São Paulo (AUN - USP) - Quando os primeiros japoneses chegaram ao Brasil, há cem anos, tiveram de transpor dificuldades com o idioma, a alimentação e a educação que aqui encontraram. Hoje, a história se repete, mas de modo inverso. Os brasileiros que vão ao Japão a trabalho em busca de melhores condições de vida, os dekasseguis, vivem situação análoga àquela vivida pelos imigrantes nipônicos no século passado. Foi pensando em avaliar esse diálogo cultural entre os dois países sob outra perspetiva que Luci Tiho Ikari desenvolveu um estudo da influência do lazer e fatores além do econômico na formação da comunidade nipo-brasileira. O trabalho foi apresentado recentemente no Simpósio Internacional Cultural entre Brasil e Japão, na USP, e é fruto de sua tese de Doutorado defendida na Escola de Comunicações e Artes (ECA-USP).

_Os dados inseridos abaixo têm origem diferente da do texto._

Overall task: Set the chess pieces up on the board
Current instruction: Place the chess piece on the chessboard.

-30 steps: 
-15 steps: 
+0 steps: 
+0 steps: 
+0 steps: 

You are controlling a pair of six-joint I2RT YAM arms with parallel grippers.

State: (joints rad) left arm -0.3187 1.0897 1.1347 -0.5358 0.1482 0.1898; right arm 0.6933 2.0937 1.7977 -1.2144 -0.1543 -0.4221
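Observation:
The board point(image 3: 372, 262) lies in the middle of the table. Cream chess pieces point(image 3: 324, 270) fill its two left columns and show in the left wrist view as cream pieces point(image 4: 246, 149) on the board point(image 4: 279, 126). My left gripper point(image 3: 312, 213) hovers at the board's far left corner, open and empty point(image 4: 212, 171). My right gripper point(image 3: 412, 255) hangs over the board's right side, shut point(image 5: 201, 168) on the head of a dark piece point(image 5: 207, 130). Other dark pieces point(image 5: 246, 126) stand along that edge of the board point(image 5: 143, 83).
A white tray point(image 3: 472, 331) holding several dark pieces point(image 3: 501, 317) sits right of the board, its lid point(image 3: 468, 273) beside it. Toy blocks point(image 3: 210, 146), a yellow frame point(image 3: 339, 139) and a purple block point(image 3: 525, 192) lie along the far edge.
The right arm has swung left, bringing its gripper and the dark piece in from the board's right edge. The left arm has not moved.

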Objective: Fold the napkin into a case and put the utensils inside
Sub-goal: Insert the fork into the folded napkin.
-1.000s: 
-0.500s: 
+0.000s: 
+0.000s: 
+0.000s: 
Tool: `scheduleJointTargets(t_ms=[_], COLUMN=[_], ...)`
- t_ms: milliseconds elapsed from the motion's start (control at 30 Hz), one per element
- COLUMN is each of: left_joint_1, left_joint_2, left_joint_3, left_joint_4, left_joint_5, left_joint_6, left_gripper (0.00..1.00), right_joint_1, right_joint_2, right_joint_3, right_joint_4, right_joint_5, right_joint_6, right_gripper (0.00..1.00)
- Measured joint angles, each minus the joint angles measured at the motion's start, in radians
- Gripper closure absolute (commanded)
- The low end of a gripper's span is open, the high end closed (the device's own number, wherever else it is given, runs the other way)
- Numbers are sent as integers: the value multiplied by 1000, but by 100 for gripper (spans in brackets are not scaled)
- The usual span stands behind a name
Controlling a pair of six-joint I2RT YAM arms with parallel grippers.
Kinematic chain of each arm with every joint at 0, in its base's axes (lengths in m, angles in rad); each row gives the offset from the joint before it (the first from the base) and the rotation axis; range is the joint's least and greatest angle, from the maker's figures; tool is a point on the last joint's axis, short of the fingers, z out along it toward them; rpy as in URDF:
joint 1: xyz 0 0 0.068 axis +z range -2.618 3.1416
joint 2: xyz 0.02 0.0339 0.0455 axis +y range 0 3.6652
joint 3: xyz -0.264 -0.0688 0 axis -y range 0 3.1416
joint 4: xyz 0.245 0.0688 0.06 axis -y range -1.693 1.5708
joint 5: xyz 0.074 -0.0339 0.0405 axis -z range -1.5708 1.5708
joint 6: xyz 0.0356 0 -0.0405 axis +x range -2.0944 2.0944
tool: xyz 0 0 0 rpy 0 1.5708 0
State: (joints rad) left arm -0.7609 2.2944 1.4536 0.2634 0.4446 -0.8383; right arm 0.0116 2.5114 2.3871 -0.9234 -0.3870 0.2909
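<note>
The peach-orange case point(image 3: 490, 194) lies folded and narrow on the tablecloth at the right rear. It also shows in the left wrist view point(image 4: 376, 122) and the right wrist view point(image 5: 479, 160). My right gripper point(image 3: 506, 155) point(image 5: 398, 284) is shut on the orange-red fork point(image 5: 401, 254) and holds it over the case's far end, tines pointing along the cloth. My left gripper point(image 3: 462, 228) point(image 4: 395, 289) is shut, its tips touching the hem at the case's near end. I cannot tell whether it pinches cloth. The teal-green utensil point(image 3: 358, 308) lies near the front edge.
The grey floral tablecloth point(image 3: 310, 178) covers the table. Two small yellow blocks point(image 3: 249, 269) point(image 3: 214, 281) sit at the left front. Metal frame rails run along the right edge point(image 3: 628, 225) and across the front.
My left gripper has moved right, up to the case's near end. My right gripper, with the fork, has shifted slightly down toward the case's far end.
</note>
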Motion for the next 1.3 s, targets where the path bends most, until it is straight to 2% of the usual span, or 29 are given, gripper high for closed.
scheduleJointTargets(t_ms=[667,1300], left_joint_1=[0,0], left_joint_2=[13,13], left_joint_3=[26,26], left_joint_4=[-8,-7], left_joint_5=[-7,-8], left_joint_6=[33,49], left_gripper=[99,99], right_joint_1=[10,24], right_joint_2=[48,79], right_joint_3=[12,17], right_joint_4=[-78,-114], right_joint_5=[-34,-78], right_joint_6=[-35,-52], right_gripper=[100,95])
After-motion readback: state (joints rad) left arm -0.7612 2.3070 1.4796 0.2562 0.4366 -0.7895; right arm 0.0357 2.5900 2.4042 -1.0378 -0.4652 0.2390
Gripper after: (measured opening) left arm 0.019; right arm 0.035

A investigação consiste em uma análise qualiquantitiva, que considera tanto as respostas dos 24 questionários e 20 entrevistas, com os relatos das experiências dos dekasseguis, quanto a incidência das mesmas respostas – além da bibliografia sobre o assunto disponível no País. "A partir de um momento que há respostas repetidas, há como medir quantitativamente", explica. Luci acredita que há experiências positivas consideráveis que as pessoas geralmente esquecem, mas que devem ser levadas em consideração. "Com cerca de 302 mil brasileiros [no Japão], passou-se a vender desde feijão, pó de café, verduras e legumes como chuchu, abobrinha", conta. Ela relata ainda a preferência pelos produtos brasileiros. "Muitos dos produtos citados têm o equivalente no mercado japonês, porém os brasileiros preferem comprar os importados do Brasil".
Dentre os pontos analisados, estão questões como participação em esportes, como futebol e aikido (arte marcial japonesa), em eventos culturais, como música e artesanato, e sociais, como karaokê e passeios. A pesquisa avaliou também os possíveis benefícios que os entrevistados poderiam obter dessas atividades, como melhorar o relacionamento familiar, descanso após horas de trabalho estafante nas fábricas e até se dekasseguis conseguiam se informar através do lazer.
A pesquisadora fez uma contraposição entre o imigrante japonês, que veio ao país e aqui ficou, e o migrante brasileiro, que vai ao Japão e retorna diversas vezes ao arquipélago. O trabalho apontou que inclusive os próprios japoneses sofrem influências na cultura e alimentação com a entrada dos brasileiros. "Alguns apreciam a comida brasileira oferecida no refeitório das fábricas japonesas, como feijão e arroz. Outros gostam de novidades, então vão aos restaurantes", relata. Luci comparou ainda o aumento das escolas brasileiras no Japão com o surgimento das associações japonesas no Brasil, tentativa de integração à sociedade brasileira, principalmente no pós-guerra.
Para ela, até então inexistiam pesquisas que levassem em consideração outros aspectos desse movimento migratório, como a educação informal. "Há palavras japonesas que foram incorporadas aos dicionários brasileiros. É uma influência que permanece pela vida toda", afirma. O contrário também ocorre, com incorporação de vocábulos em português aos textos nipônicos, como churrasco, farinha, feijoada, entre outros.
"Problemas sempre vão existir porque você tem uma população diferente em outro lugar", admite. Mas ela acredita que os brasileiros estão trilhando seus caminhos em terras japonesas de forma eficaz e benéfica. "Todas essas contribuições vão permanecer como importantes heranças culturais no país de destino, registrando a presença de brasileiros na história de migrações internacionais", conclui.